Cette animation a donc eu lieu dans le jardin du foyer (genre d’unité protégée) de l’établissement.
Au départ nous avions parlé du magnifique jardin antique, et puis, une fois sur place nous avons trouvé que ça séparerait trop les groupes de résidents.
Souvenir d’une animation au jardin antique en juin 2018:
Plusieurs groupes, pourquoi? Je vais essayer d’être clair.
Certains ont été atteints par le virus, d’autres non.
Le groupe atteint était donc à l’écart de l’autre, c’est aussi simple que ça. Enfin aussi simple… ça ne l’a pas été pour eux pendant trois mois. Les soignantes, la directrice, et plus largement tout le personnel, les bénévoles, se sont battus contre cette pandémie, ont aussi lutté contre certaines familles récalcitrantes, ont donné leur temps, tout leur temps, et même plus, pour venir en aide aux têtes blanches dont ils ont la charge et pour qui ils ont beaucoup d’amour.

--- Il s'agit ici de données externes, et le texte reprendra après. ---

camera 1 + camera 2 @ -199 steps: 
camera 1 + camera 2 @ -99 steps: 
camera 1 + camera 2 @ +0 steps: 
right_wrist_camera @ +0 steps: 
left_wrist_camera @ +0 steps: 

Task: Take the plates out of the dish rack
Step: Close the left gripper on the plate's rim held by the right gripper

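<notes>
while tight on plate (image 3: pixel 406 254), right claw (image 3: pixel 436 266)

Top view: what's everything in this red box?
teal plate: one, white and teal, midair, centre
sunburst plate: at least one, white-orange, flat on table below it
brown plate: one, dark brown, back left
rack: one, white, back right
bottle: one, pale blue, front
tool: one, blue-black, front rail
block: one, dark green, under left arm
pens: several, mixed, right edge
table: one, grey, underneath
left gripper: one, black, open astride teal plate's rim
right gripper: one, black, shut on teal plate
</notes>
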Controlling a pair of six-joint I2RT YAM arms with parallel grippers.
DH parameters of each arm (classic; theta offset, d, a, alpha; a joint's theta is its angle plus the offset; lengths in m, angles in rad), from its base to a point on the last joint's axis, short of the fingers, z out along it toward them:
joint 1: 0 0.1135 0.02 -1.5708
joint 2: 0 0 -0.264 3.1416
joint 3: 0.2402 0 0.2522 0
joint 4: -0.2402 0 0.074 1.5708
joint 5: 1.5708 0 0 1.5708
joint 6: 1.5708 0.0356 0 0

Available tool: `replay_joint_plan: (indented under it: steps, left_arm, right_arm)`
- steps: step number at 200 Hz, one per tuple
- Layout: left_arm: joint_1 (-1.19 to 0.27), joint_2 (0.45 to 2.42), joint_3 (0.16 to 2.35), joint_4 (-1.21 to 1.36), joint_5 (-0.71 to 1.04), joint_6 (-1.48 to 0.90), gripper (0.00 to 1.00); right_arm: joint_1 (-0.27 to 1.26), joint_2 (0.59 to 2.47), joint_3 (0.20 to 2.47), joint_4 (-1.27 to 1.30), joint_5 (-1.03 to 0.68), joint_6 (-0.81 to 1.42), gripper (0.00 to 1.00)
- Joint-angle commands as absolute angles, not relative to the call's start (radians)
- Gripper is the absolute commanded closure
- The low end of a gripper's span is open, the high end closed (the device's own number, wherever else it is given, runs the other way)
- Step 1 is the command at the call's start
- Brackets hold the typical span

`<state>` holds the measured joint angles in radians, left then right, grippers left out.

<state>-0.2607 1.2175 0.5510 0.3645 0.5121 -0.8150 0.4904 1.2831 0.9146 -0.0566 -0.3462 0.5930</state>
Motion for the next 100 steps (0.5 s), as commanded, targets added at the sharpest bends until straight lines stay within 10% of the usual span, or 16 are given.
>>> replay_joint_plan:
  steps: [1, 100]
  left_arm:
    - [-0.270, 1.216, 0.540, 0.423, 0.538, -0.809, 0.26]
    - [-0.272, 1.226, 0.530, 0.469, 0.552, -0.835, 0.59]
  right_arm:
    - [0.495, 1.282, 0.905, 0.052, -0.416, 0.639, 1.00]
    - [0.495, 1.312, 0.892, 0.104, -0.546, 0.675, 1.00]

Bravo ! mille fois bravo ! C’est de gens comme vous dont on devrait parler à la une du JT, pas de petits cons qui cassent tout et ne savent même pas pourquoi…
Je suis arrivé vers 14h15 pour une animation devant démarrer vers 15h.

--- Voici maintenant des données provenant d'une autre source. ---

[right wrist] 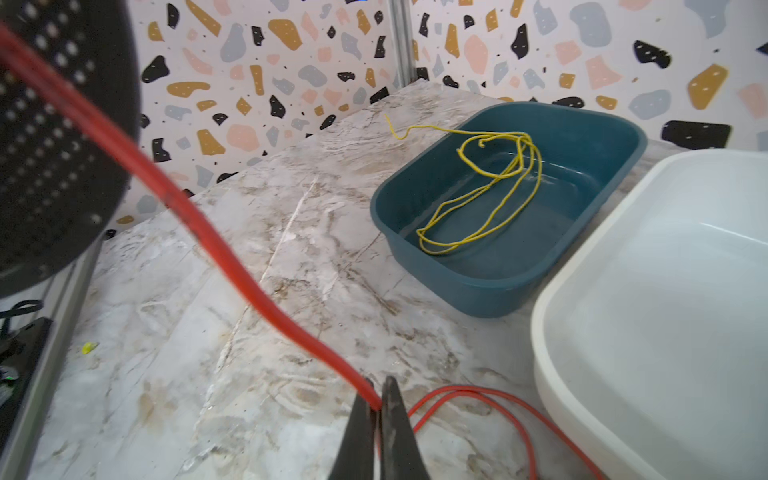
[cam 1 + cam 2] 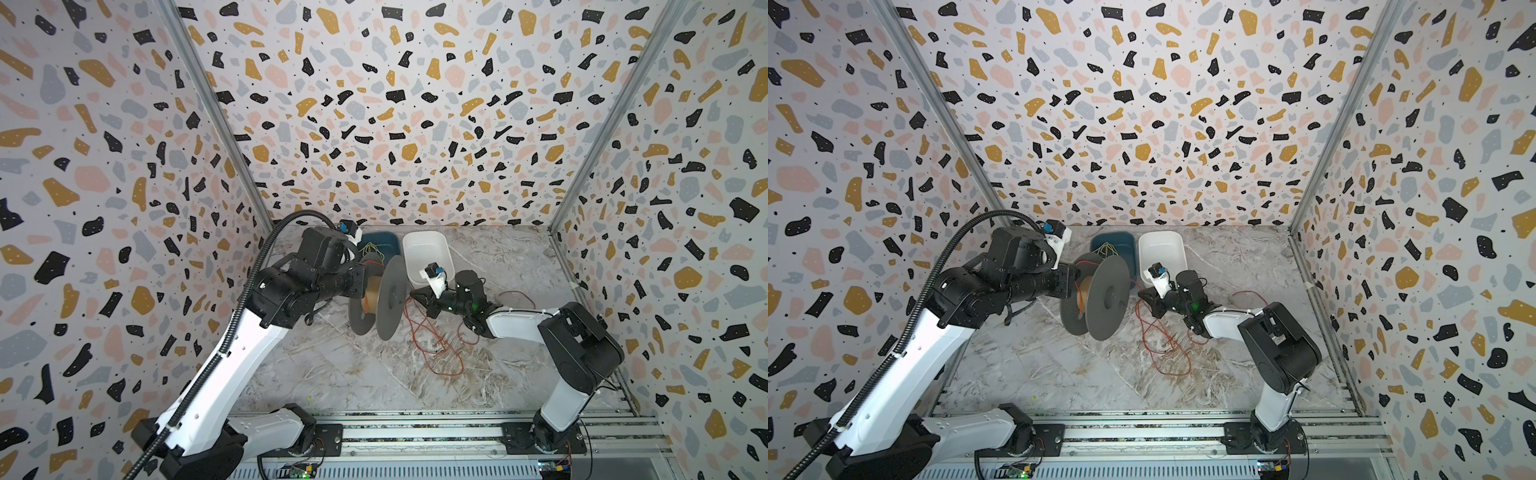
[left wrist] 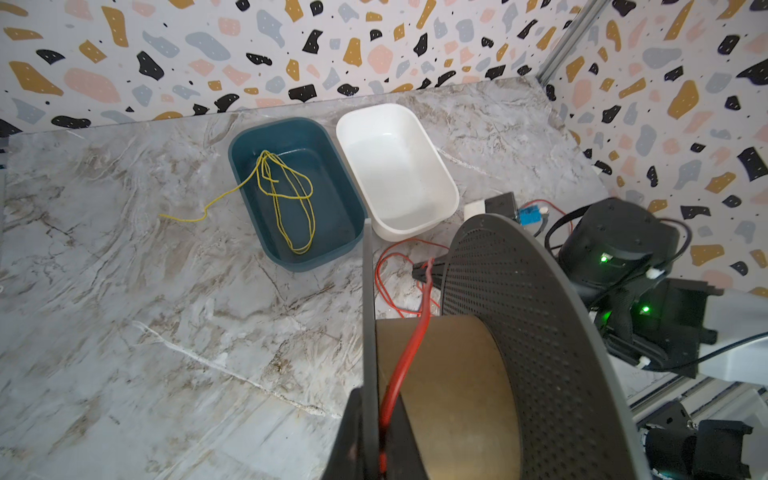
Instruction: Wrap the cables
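a: where are the cables [image 1: 232, 264] in this frame?
b: one red stretch runs straight from the closed tips of the right gripper [image 1: 376, 401] up to the spool [image 1: 50, 145], where it crosses the brown cardboard core between two dark, perforated flanges. the rest lies in loose loops on the marble table [image 2: 332, 374], in both top views just below the right arm's wrist.

a: and the tools?
b: the right gripper pinches the red line between its tips, low over the table and beside the white bin [image 1: 623, 332]. the left gripper [image 3: 370, 428] is clamped on the rim of the spool's nearer flange and holds the spool on edge, tilted. whether the spool's lower rim touches the table cannot be told.

a: what surrounds them?
b: a blue bin [image 1: 490, 299] sits just beside the white one at the back of the table, near the terrazzo-patterned wall [image 2: 415, 104]. a thin yellow wire [image 3: 266, 158] lies coiled inside the blue bin, with one end trailing over its rim onto the marble. the two grippers face each other across the spool, near but apart.
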Available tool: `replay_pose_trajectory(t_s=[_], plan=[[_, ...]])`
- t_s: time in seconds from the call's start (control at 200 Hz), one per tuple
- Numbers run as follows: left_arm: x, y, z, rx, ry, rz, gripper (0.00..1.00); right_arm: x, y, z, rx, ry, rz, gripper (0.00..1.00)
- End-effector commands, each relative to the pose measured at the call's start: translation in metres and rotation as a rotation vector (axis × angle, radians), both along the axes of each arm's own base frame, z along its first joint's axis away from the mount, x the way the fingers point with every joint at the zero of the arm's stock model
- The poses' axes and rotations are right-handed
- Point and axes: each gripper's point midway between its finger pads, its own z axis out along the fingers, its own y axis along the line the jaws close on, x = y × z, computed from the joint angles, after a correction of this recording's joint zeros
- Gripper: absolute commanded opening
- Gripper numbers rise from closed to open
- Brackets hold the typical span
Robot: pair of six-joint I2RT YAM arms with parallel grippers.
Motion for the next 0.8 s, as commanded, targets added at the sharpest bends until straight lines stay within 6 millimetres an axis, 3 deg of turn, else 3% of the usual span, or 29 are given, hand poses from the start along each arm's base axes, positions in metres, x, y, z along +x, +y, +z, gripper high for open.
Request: replay_pose_trajectory(t_s=[0.0, 0.095, 0.18, 0.325, 0.491, 0.796], plan=[[0.008, -0.008, 0.062, -0.159, -0.157, 0.007, 0.00, -0.021, 0.000, 0.008, 0.074, 0.028, 0.056, 0.03], [0.008, -0.009, 0.069, -0.172, -0.164, 0.006, 0.00, -0.028, -0.002, 0.005, 0.090, 0.035, 0.070, 0.10], [0.008, -0.009, 0.072, -0.178, -0.167, 0.007, 0.00, -0.031, -0.002, 0.002, 0.097, 0.036, 0.082, 0.25], [0.008, -0.008, 0.076, -0.180, -0.172, 0.010, 0.00, -0.037, 0.001, 0.001, 0.087, 0.020, 0.096, 0.40], [0.009, -0.004, 0.082, -0.170, -0.186, 0.027, 0.00, -0.040, -0.002, -0.003, 0.064, 0.009, 0.084, 0.47], [0.018, -0.003, 0.088, -0.153, -0.200, 0.055, 0.00, -0.047, -0.008, -0.012, 0.037, -0.005, 0.066, 0.47]])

J’étais, dans un premier temps, très ému de revoir Guylaine (directrice), Dalida (gouvernante) et Armelle (animatrice), m’accueillir avec le sourire derrière le masque, et dans un second temps, les résidents, mais je vais essayer de vous détailler tout ça.
Les résidents de St François :
Je connais certains d’entre eux depuis 5 ans, peut être 6.

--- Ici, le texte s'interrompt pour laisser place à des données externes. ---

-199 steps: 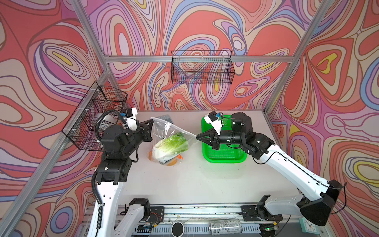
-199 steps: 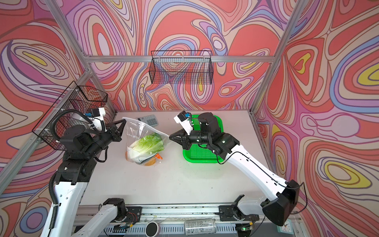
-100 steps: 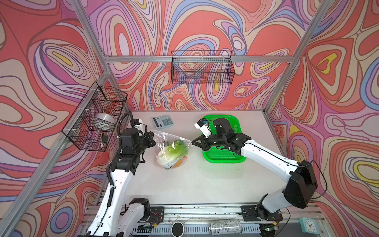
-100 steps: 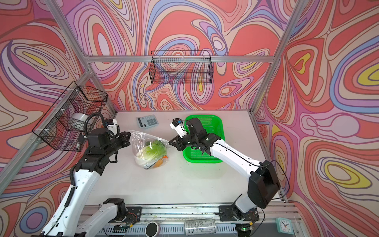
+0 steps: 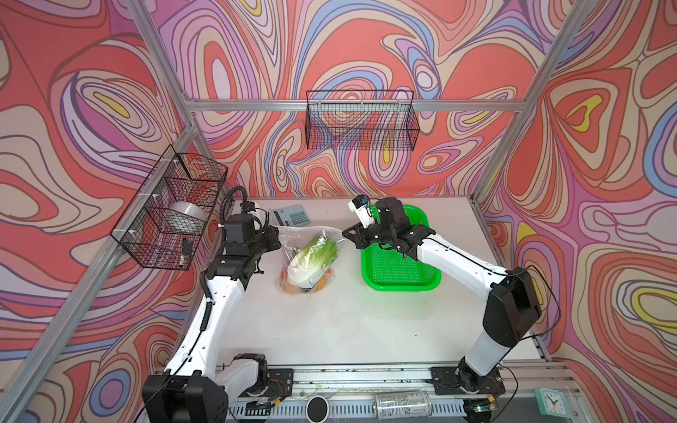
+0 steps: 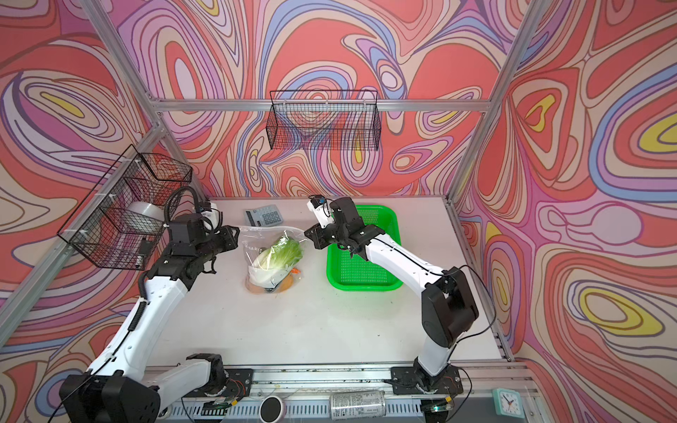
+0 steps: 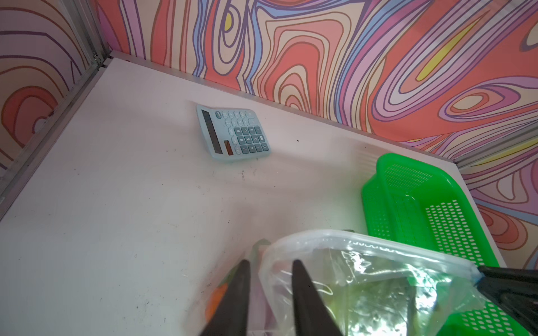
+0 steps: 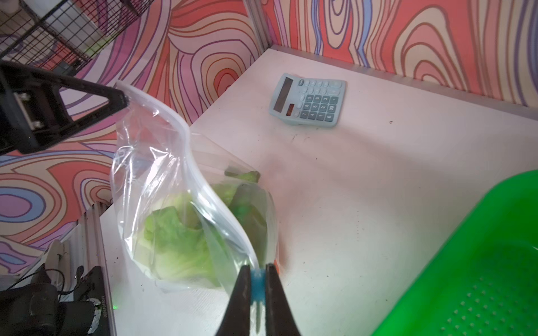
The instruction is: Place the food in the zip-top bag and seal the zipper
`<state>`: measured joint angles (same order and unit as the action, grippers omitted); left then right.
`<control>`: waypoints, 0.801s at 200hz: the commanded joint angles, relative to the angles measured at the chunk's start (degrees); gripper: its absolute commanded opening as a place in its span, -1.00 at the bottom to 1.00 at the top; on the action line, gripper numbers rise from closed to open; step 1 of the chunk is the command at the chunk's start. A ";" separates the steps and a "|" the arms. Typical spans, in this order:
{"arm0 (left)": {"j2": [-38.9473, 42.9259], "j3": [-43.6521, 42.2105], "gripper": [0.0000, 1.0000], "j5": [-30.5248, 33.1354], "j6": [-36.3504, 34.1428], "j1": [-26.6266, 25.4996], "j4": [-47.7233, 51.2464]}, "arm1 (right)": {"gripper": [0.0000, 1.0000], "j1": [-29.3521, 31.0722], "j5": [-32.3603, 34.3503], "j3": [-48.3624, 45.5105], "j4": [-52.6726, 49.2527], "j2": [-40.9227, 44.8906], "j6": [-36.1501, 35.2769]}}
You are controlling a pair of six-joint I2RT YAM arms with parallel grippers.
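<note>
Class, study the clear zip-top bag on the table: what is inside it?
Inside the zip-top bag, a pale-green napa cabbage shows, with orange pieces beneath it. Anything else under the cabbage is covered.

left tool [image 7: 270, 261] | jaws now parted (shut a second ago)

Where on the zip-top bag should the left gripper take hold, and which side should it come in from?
Probably the end of the white zip strip nearest the left gripper, approached from the robot's left with jaws across the strip. It is flat, likely firmer than the crinkly zip-top bag film, stands raised above the cabbage, and the right gripper pinches the blue slider at the opposite end.
</note>
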<state>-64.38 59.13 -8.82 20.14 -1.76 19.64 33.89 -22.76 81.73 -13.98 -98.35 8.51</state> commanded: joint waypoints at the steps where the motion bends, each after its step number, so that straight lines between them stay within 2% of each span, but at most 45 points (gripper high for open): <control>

Mon émotion était grande de revoir leurs visages ce lundi là. Ils viennent de traverser une épreuve que nous sommes loin d’imaginer. Du jour au lendemain, ils ont été confinés dans leurs chambres. Pas de visites possibles, pas de sortie de chambre possible, même pour manger…
Imaginez vous un instant avoir 90 ans, ne plus avoir accès aux couloirs de l’établissement, ne plus voir vos enfants, ne plus descendre dans le hall, ne plus aller dans le jardin alors qu’il fait un temps magnifique, ne plus avoir d’animations, et rester devant votre télé qui vous diffuse des informations anxiogènes.
Ce n’est pas pensable tout de même !
Et bien ceux que j’ai revus lundi sont des « survivors » ! Ils ont traversé cette lourde épreuve et sont encore parmi nous, grâce notamment au professionnalisme de l’équipe de l’ASF.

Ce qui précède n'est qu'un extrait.